Make sure that the following packages are loaded

library(readr) # for reading in data 

3.3.1 Manually creating data

At times it may be necessary to create small datasets manually within R. We will learn two different ways to create small datasets.

3.3.1.1 Vectors

The first type of data we will consider is when you need to make the equivalent of a single variable of values. This is most easily done by create a vector in R. Here are a few examples.

x1 <- c(5,1,8,2)
x2 <- 1:12
x3 <- 5:-6
x4 <- c("we","don't", "talk", "about","Bruno")
x5 <- c(x1, x3)
x6 <- c(x1, x4) # converts x1 into a chr and combined with x4

If we want to extract individual components out of a vector we do so using commands like the following. Before running each, try to guess what the result will be. Then check your guess by running the code.

x1[1]
x1[4]
x4[1:4]
x4[c(1,3,4,5)]
x1[-1]
x1[5]
x1[0]

3.3.1.2 Tibbles/Data Frames

We can also create a data set directly within R with the tibble() function in the tibble package. This is most useful when we want to make a small reproducible example so that someone else may help with our code. (Note that the tibble is automatically loaded when we load the readr package/ We will rarely need to load it by itself except in situations where it is the only thing that we are using.)

A reproducible example, or reprex, is a chunk of code that we can give to someone else that runs without any outside data. These are used often on StackExchange. The following code chunk is not a reprex because people would not necessarily have the data set parsedf.csv.

## Hello!
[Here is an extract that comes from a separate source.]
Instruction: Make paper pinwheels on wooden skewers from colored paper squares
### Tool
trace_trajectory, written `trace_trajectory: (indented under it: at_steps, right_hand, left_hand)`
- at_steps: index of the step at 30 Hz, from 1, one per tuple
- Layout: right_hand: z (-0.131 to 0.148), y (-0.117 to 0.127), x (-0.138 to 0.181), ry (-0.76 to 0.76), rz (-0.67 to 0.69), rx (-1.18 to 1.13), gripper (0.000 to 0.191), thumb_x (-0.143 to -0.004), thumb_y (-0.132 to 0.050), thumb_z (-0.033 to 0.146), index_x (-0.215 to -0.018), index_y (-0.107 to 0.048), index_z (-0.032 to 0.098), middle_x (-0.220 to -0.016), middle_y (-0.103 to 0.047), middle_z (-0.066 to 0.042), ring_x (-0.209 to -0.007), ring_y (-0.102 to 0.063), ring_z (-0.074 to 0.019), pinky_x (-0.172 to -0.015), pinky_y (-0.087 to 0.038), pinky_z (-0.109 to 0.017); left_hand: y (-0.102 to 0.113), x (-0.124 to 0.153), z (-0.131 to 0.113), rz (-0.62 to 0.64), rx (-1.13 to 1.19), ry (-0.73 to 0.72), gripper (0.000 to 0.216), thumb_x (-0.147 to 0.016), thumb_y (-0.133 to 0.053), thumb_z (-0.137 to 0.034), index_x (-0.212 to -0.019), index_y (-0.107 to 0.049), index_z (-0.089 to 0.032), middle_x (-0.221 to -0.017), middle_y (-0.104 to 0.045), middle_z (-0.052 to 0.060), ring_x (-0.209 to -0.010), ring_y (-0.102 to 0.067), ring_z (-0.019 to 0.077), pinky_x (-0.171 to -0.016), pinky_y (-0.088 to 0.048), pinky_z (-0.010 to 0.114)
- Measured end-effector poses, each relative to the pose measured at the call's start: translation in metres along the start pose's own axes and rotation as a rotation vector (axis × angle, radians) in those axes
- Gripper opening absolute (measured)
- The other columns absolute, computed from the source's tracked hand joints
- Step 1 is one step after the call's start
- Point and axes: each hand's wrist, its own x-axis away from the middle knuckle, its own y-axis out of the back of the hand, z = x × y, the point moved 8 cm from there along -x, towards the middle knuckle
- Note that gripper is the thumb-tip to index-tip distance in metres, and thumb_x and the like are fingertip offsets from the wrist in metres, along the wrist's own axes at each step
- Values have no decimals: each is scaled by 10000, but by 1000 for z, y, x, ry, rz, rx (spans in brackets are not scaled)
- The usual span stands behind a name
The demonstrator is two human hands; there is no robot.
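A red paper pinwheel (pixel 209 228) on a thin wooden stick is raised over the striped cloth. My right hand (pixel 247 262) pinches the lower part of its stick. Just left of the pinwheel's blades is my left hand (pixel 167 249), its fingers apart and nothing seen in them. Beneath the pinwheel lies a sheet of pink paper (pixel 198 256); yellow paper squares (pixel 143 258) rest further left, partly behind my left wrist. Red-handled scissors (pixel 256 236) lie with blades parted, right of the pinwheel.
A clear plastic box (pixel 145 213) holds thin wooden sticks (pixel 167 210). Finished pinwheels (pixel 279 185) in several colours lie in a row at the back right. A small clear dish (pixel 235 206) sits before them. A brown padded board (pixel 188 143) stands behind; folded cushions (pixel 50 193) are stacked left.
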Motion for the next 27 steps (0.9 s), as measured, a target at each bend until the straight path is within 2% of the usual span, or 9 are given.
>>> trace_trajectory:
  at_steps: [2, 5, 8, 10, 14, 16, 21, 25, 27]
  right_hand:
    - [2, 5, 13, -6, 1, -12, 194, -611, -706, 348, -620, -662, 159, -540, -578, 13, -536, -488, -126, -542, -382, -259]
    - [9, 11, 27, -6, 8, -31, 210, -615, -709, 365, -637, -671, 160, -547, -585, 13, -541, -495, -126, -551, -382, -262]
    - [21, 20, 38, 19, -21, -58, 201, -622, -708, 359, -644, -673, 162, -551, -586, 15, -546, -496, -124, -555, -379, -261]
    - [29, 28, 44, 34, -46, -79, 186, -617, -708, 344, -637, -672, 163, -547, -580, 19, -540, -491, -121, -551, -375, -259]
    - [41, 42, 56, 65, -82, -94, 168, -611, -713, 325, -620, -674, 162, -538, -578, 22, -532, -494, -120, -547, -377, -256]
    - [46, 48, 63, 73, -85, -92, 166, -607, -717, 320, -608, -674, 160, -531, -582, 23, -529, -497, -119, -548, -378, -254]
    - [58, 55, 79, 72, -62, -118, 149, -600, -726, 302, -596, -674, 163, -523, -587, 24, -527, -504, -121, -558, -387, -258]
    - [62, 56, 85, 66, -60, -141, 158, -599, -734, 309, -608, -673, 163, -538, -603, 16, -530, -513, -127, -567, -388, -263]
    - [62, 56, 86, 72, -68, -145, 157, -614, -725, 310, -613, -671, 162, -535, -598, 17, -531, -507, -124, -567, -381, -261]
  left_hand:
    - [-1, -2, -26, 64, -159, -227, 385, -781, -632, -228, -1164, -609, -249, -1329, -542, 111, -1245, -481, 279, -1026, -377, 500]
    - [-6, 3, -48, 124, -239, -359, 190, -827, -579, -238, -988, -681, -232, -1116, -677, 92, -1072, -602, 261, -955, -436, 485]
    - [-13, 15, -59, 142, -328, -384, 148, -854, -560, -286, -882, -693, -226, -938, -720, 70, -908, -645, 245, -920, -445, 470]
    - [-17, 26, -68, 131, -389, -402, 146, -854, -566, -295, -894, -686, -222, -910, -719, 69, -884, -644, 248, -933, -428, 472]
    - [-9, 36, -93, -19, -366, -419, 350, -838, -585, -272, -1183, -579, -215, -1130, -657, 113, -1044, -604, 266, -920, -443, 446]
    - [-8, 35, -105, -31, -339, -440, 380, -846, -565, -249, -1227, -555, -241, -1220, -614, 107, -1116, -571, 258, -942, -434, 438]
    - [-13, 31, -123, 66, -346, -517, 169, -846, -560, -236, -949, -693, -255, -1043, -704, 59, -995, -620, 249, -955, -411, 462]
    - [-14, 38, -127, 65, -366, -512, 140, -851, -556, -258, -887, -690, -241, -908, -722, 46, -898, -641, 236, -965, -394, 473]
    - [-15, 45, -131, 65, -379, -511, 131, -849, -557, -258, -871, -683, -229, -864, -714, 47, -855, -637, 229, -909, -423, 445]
How do I get rid of the units from the values in
## my variable `x`? Thanks!
library(readr)
test_df <- read_csv("data/parsedf.csv")
head(test_df)

We want to post on StackExchange for someone to help us convert a variable from a character vector with units to a numeric vector without units. We want to be able to give any possible helpers a small example data set to work with. For this, we can create our own tiny data set with tibble():

## Hello! How do I get rid of the units from the values in
## my variable `xvar`? Thanks!
library(tibble)
test_df2 <- tibble(xvar = c("20,000 dollars", "40 dollars"),
                   yvar = c(1, 2))
test_df2

3.3.2 Extracting values from a tibble/dataframe

# extract a variable by name
test_df2$xvar

# extract a variable by location
test_df2[ ,1] # blank in rows spot means take all rows

# extract an observation by location
test_df2[2,]

3.3.3 Importing Files

As we saw in previous lessons, tabular data stored in a CSV files can be read in to R using the read_csv function from the readr package. If the data is in a clean format already, this is a fairly straightforward process. We will start to investigate how to read in and work with tabular data that is not a simple CSV file.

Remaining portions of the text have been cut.